In [None]:
# 00_process_data.ipynb

"""
This notebook processes raw Berlin transport data from Fahrplanbücher into structured formats.
"""

import sys
from pathlib import Path
import pandas as pd
import logging

# Add the src directory to the Python path
sys.path.append(str(Path('../src').resolve()))

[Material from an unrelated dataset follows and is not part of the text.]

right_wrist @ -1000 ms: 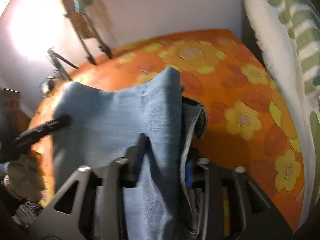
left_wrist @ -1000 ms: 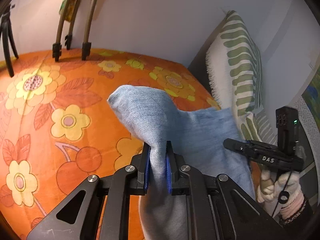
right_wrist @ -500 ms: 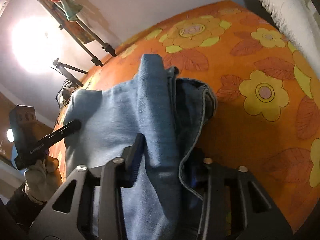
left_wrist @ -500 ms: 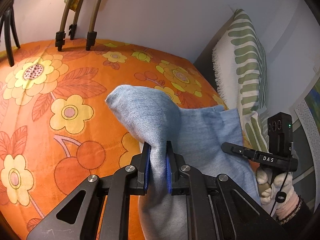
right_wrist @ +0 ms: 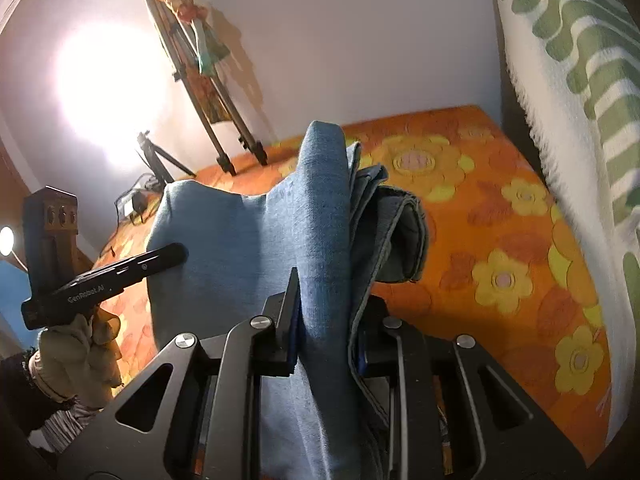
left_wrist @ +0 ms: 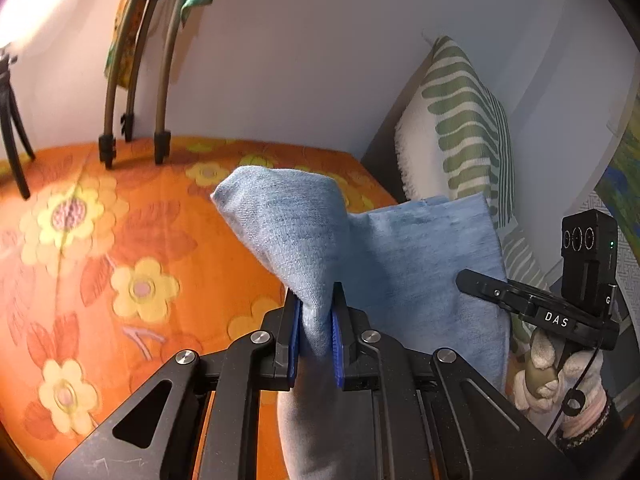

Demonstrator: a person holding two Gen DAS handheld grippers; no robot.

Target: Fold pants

# Import processing modules
from utils.data_loader import DataLoader, format_line_list
from processor import TransportDataProcessor
from db_station_matcher import Neo4jStationMatcher
# Configure logging
logging.basicConfig(
    level=logging.INFO,
    format='%(asctime)s - %(levelname)s - %(message)s'
)
logger = logging.getLogger(__name__)

# Berlin Transport Data Processing

This notebook performs the initial extraction and transformation of Berlin's historical public transportation data from raw sources. It represents the first step in our processing pipeline.

## Purpose

1. **Data Extraction**: Load and parse raw data from digitized Fahrplanbücher (timetables)
2. **Initial Structuring**: Convert raw data into structured tables with consistent formats
3. **Station Identification**: Establish unique identifiers for transportation stops
4. **Preliminary Geolocation**: Match stations to known geographic coordinates where possible

## Process Overview

The process follows these key steps:
1. Load raw data from CSV files containing transcribed Fahrplanbuch information
2. Process this data into standardized tables (lines and stops)
3. Match stations with existing station records to obtain geographic coordinates
4. Generate interim data files for subsequent processing stages

## Historical Context

The data represents Berlin's public transportation system during the Cold War era (1945-1989). During this period, Berlin was divided, with separate transportation authorities operating in East and West Berlin. This division is reflected in our data processing approach, where we handle each side separately for each year.

In [None]:
# Configuration
YEAR = 1965
SIDE = "east"  # or "east"
DATA_DIR = Path('../data')

# Initialize loader
loader = DataLoader()

In [None]:
# Load raw transcribed data
raw_data_path = DATA_DIR / 'raw' / f'{YEAR}_{SIDE}.csv'
raw_df = loader.load_raw_data(str(raw_data_path))
logger.info(f"Loaded raw data: {len(raw_df)} lines")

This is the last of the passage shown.